Petr Eben passe son enfance dans le sud de la Bohême où il apprend le piano dès l'âge de 6 ans ; à 9 ans, il commence à étudier l'orgue. Bien qu'élevé dans la foi catholique, son ascendance juive par son père lui vaut d'être la cible des persécutions nazies : il est déporté et interné, à 15 ans seulement, dans le camp de Buchenwald.

À la fin de la guerre, il reprend ses études musicales, étudiant le violoncelle, l'orgue et le piano. Il remporte de nombreux concours de jeunes talents, et, en 1948, entre à l'Académie tchèque des arts musicaux de Prague. Il y obtient ses diplômes de piano et de composition, et achève son cursus en 1954.

A partir de ce moment, Petr Eben n'a cessé de composer.
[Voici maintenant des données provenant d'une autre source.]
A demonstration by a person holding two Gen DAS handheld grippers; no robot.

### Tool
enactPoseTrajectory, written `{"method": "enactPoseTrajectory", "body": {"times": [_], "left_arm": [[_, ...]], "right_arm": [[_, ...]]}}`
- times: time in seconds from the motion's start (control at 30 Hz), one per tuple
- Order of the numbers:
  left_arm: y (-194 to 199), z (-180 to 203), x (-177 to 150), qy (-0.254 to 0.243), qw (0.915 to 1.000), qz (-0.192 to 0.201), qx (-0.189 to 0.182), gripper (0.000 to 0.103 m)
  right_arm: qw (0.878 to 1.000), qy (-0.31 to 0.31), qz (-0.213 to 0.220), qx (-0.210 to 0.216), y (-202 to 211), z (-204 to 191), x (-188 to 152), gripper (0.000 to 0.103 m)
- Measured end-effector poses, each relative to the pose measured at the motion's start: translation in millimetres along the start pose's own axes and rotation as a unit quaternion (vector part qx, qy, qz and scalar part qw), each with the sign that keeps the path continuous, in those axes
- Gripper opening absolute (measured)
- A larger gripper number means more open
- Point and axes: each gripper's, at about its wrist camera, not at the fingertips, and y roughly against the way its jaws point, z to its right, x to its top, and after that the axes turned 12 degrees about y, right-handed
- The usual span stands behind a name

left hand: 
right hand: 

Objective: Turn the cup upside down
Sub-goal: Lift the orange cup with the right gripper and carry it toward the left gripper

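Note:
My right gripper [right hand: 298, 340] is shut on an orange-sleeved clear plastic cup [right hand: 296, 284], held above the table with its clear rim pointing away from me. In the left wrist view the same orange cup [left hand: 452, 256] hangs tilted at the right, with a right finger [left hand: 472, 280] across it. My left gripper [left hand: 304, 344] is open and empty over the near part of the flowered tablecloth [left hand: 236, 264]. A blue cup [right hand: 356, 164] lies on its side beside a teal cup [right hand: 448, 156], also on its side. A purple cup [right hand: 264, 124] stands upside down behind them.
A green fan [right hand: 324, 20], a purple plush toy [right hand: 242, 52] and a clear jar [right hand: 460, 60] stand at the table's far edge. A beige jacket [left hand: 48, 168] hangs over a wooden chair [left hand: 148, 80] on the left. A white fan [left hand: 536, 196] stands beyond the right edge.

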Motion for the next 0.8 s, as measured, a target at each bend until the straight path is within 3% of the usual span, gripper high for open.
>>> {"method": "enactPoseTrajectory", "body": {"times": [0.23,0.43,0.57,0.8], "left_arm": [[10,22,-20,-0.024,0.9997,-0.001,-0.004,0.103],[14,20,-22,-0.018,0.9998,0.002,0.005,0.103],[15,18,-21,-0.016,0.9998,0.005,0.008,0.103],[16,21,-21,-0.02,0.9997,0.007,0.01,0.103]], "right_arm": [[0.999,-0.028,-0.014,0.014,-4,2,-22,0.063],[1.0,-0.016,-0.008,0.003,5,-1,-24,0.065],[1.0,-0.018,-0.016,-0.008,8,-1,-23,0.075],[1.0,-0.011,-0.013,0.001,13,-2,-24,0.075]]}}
Dans un vaste catalogue qui comprend des œuvres pour orchestre, pour chœurs, des œuvres liturgiques, de la musique de chambre, des opéras, de la musique de scène et des pièces pour enfants, l’orgue tient une place de choix.

Chargé de cours à l'Université Charles de Prague en 1955, il est nommé, après la révolution de Velours en 1989, professeur à l'Université et à l'Académie tchèque des arts musicaux de Prague, où il enseigne l'histoire de la musique, la théorie musicale, l'écriture, l'orchestration, l'analyse et la composition. Il est également, pendant les années 1990, président du Printemps de Prague.

En 1990, le gouvernement tchèque le distingue pour son cycle Job.
En 1991, il reçoit du ministre français de la Culture les insignes de chevalier de l'ordre des Arts et des Lettres.
En 1992, il se voit décerner le titre de professeur honoris causa du Royal Northern College of Music de Manchester.
En 1993, on lui remet le prix Stamitz de la Künstlergilde allemande.
Enfin, il est nommé docteur honoris causa de l’Université Charles de Prague en 1994.

Pianiste virtuose, Petr Eben s'est souvent produit en concert, comme soliste et comme accompagnateur. Improvisateur accompli, tant à l'orgue qu'au piano, il fut également très demandé pour des soirées musico-littéraires et programmes radiodiffusés.